« Poutine s’arrêtera là où on l’arrêtera », tel est le crédo des réalistes qui s’en tiennent aux B.A.-BA des rapports de force. Observation militaire validée par les faits, puisque Poutine a toujours répondu aux divers tapis rouges déployés sur les tarmacs les plus improbables par un surcroît de bombardements et de sauvagerie. Mais c’était sans compter la profondeur de vue de l’école réaliste française, laquelle entend faire la nique à Clausewitz en inventant quelque chose de nouveau : le machiavélisme inefficace – ou, si l’on préfère, le réalisme irréaliste. Exemple intéressant de l’exception française, le réalisme irréaliste emprunte au pacifisme sa détestation des armes et au machiavélisme son prestige. Sa formule préférée est la suivante : « Cette guerre s’arrêtera quand nous aurons enfin montré à Poutine nos bonnes intentions. » Cette philosophie n’a bien sûr aucune chance de retenir le bras vengeur du KGBiste au teint pâle – du moins permet-elle à l’extrême gauche de taper sur l’OTAN et aux amis de Monsieur Mariani de taper sur Macron – ce qui prouve que son intérêt idéologique n’est pas tout à fait nul.

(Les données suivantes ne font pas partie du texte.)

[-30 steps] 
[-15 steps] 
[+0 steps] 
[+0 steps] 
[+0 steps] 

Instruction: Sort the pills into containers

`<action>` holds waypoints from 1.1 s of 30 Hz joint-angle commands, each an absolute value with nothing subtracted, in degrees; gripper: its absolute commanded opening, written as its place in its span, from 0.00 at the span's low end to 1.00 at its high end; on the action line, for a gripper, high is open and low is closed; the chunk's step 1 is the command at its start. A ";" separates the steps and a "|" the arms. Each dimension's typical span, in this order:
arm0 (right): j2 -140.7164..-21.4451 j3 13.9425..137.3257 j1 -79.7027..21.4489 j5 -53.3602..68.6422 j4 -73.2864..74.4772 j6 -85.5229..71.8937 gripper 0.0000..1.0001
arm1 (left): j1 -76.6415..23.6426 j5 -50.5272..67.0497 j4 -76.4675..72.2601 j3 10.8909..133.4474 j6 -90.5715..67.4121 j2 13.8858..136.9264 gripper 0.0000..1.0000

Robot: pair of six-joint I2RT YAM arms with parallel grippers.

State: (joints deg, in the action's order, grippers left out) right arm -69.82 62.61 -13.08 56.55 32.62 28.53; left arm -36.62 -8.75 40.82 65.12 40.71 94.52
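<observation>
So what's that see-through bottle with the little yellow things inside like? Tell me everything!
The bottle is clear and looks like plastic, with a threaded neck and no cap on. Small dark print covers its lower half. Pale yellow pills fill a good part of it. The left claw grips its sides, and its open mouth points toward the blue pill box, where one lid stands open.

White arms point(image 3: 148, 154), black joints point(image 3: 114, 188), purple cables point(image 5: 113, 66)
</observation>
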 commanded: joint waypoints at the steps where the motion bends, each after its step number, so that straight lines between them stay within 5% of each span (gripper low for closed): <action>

Dans cette foire à la détestation, la bonne nouvelle est que les Français continuent de soutenir majoritairement la défense diplomatique et militaire de l’Ukraine. Il va sans dire que nos bons ironistes se dépêcheront de critiquer ce résultat suivant l’adage bien connu (« I do not believe in statistics unless I have falsified them myself. ») – mais une question demeure. Et si l’homme de la rue était plus réaliste que les stratèges prétendument subtils du poutino-pacifisme ? Et si l’homme de la rue était assez intelligent pour faire la part des choses entre les faiblesses de l’U.E. – faiblesses qui n’échappent à personne – et la nécessaire défense de l’Ukraine face au trio des dictateurs qui se frottent déjà les mains à la simple idée d’écraser l’Ukraine, et, au-delà, l’Occident ? Tout à la joie de maudire l’Europe, nos réalistes sont tout prêts à minimiser la dangerosité de cet axe-là, mais il semble que les Français, là encore, ne soient pas d’accord avec eux.
Je n’ignore pas que les sondages peuvent évoluer – d’autant que le plus gros reste à faire – mais le simple fait que le révisionnisme coupable de Monsieur Mélenchon soit si peu représentatif est, en soi, une bonne nouvelle. On pourrait en dire tout autant du discours violemment anti-OTAN qui anime le « décolonialisme » de gauche et le souverainisme de droite, discours qui n’a pas l’air d’obtenir le résultat escompté puisque que les Français adoptent une position qu’il faudrait presque qualifier, tant vis à vis de l’OTAN que de l’U.E, de prudemment « aronienne ». Nul doute que ce fait déplaisant passera aux oubliettes de la vie intellectuelle française d’ici peu, chaque philosophe reprenant ses convictions de départ comme si de rien n’était.
Quoi qu’il en soit, il est heureux que l’homme de la rue ne passe pas tout son temps à taper sur Macron comme si la solution aux meurtres de masse se trouvait là ; il est heureux que la question ukrainienne ne soit pas entièrement dévorée par le campisme ; il est heureux que notre boussole morale ne soit pas entièrement corrompue par des luttes de pouvoir ; il est heureux que le Français moyen – le Français comme vous et moi – sache encore faire la différence entre un criminel de guerre et un président français qui n’a toujours pas empoisonné ses opposants – sauf erreur – au polonium 210. Simple détail, qui fait toutefois la différence entre une dictature imaginaire et une dictature réelle.